In Professor Linda Ginzel’s Negotiations class, students who contribute receive a coveted and unique Booth luggage tag that isn’t found anywhere else.
“The luggage tag became a symbol of reciprocity – we’re in this together, we’re all learning from each other,” Professor Linda Ginzel shares. “I am one component in the classroom. The students are the other component that build this community and learn from each other.”
This inspired two students (now alumni) – Wilson Sun and Ryan Bormet – to take these community-building lessons to heart. One year after their Fall 2015 Negotiations class, Wilson asked Professor Ginzel to host a class reunion. As Professor Ginzel will tell you, “You don’t get what you don’t ask for.”
Thanks to Wilson, Ryan, and Linda, 13 part-time students met for a class reunion on a weekday (“…which for working students, reflects a special level of commitment,” adds Ryan), including one student who had even graduated and returned to Gleacher for the reunion.
“I’ve been teaching here for 25 years. No one has ever asked me to do a reunion lunch. I was so honored to do this,” Professor Ginzel says.
Ryan, Wilson, and Linda’s students were honored to contribute to building the community in real life, inspired by Linda’s teachings. Even one year after the reunion, both Ryan and Wilson speak of the class and the reunion with such emphatic enthusiasm (while also making themselves available at 9:30pm on a weekday to share about it). Plus – they remember every detail of their 2015 negotiations two years later: who was Pluto, which negotiator to avoid in the class’ wedding march (partner pair up), who sat next to whom, all the laughs, and who became best friends.
In real life, these gracious students chose to build community, modeled after Linda’s example. Wilson and Ryan gave their community their own luggage tag of sorts.
The class not only enjoyed themselves so much they had a reunion, (have you ever had a specific class meet for a reunion?) – but Wilson also credits the class with changing his life. Wilson adds, “You feel very happy because you’re doing something [by building community] that people find very valuable.”
To Linda, building community is the highest reflection of a leader. These two students embraced what they learned in the classroom to build community beyond the classroom. (And you can still find the strong community these students helped build – through the multiple clubs they were apart of – including LAUNCH mentorship roles, and more.) Both Ryan and Wilson applied Linda’s community teachings to their lives and to the Booth community at large.

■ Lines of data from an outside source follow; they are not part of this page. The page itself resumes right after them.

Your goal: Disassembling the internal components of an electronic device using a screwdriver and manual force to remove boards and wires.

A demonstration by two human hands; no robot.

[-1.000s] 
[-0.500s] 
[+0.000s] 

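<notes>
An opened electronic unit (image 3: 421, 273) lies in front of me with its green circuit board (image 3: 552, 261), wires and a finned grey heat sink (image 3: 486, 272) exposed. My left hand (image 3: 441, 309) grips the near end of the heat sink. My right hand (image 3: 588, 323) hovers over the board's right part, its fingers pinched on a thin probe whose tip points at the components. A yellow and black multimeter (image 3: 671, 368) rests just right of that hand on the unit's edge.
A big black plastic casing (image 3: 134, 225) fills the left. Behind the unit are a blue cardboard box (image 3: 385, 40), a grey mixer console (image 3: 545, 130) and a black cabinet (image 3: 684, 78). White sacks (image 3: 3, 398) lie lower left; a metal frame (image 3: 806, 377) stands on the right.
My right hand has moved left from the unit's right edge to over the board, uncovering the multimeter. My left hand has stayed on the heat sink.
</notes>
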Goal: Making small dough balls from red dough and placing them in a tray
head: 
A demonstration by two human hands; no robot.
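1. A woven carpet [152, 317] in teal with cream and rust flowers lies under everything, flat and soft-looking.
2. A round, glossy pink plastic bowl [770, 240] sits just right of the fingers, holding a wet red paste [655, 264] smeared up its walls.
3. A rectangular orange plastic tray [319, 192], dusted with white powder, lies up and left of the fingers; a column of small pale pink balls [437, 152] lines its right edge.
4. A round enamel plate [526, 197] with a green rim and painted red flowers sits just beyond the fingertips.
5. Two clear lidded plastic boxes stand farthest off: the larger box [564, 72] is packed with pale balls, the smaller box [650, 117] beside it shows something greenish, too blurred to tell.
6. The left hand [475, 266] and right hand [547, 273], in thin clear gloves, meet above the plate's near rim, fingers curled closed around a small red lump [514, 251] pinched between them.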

“If I can help you translate knowledge into action and move everyone in a more productive environment outside my classroom, that’s when I am going to really make a difference. It’s what you do outside my classroom. I have to make it memorable. I have to make it stick,” Linda says.
And stick it does.
Whether you are alumni in Helsinki recognizing each other’s luggage tags, catching up with a graduate at the Management Conference, or you’re reading this article, you know the inspirations found in Linda’s class will stay with you and take you anywhere, like your luggage tag.